The original road race ended on that lap of the 1952 event, but it continued at a more rural venue for a few years before racing on public roads in Watkins Glen gave way to the race track that still stands today. Watkins Glen International has hosted Formula One, Indy Car, NASCAR, and IMSA, among others, and although it’s had its share of tragedy as well, the danger to spectators has obviously been reduced. You can still tour the track today in your own car, too. If you show up at noon and five p.m. (on most days, call ahead), you can spend $40, sign a waiver, and take three laps around the track before parking on the front straight for pictures.

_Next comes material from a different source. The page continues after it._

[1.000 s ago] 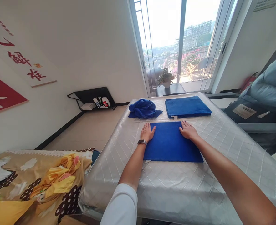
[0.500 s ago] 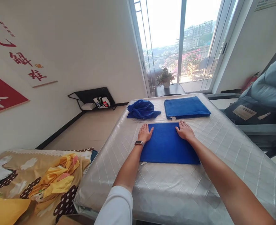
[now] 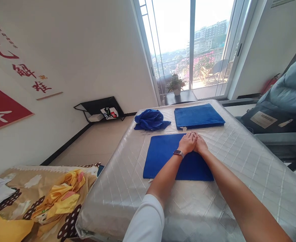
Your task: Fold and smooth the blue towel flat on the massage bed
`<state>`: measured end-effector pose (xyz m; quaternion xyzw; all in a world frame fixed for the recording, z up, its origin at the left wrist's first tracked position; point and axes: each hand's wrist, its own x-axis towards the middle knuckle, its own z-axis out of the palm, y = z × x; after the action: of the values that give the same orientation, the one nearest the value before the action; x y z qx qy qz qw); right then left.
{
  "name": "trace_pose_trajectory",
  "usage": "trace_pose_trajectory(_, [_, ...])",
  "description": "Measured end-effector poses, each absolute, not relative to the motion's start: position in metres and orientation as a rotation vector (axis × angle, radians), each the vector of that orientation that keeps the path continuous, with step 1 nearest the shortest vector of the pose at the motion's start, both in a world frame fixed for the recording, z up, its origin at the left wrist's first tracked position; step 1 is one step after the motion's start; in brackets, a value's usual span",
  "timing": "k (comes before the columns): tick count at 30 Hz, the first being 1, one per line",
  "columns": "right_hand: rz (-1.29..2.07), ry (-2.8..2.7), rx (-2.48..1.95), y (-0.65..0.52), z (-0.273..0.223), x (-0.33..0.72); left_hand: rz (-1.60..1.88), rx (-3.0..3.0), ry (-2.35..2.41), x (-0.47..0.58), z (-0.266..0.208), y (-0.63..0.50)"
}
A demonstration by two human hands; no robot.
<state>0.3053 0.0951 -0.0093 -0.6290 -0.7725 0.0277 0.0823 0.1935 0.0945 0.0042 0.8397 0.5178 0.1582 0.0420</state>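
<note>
A folded blue towel (image 3: 160, 158) lies flat on the plastic-covered mattress (image 3: 128, 188), its long side towards me. My left hand (image 3: 187, 143), with a watch on the wrist, rests on the towel's far right part, fingers stretched forward. Beside it and touching it, my right hand (image 3: 200, 144) lies at the far right corner, also with fingers stretched out. The thumbs are mostly hidden between the two hands. Beyond the towel sit a crumpled blue cloth (image 3: 150, 120) on the left and a stack of folded blue towels (image 3: 199, 116) on the right.
A lower bed (image 3: 19, 181) with yellow clothes (image 3: 62, 195) is at the left. On the right stands a dark armchair (image 3: 279, 139) with a grey-blue padded item (image 3: 289, 84) on it. Past the mattress are a potted plant (image 3: 176, 84) on a chair and a glass door.
My left hand has moved right across the towel, from its left edge to beside my right hand. My right hand stays near the far right corner.
</note>
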Motion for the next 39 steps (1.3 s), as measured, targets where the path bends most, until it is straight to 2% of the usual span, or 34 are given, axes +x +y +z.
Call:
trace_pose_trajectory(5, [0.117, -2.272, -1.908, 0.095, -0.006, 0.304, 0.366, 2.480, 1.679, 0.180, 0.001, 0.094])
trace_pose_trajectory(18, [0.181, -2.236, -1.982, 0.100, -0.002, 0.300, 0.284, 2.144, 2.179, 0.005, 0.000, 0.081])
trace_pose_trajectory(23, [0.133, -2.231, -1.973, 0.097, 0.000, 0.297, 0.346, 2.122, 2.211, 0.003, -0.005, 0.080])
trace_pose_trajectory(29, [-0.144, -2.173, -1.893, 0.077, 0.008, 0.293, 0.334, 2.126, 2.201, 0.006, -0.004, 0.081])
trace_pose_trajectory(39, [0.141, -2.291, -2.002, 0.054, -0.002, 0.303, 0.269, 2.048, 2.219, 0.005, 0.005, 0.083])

Being a great motor racing town, Watkins Glen is also home to the International Motor Racing Research Center, which is open to anyone. I walked around with my wife and looked at dozens of motoring books that I will be putting on my wish list (I’ve already ordered two), and I talked to a really nice guy who shows up weekly to do research on American short track racing. I even grabbed a 1959 Lincoln brochure from the “Free” table. It’s an amazing place, and they do a lot to teach the public about the rich history of racing in the Finger Lakes area.

Any village that has little race cars atop their street signs and murals on their walls is my kind of village, and it doesn’t hurt that it’s in the midst of one of America’s most beautiful natural formations. (If you like waterfalls, you should really plan a trip.) After a few days wandering around Seneca Lake, my head is swimming with automotive history, and that’s not a bad place to be.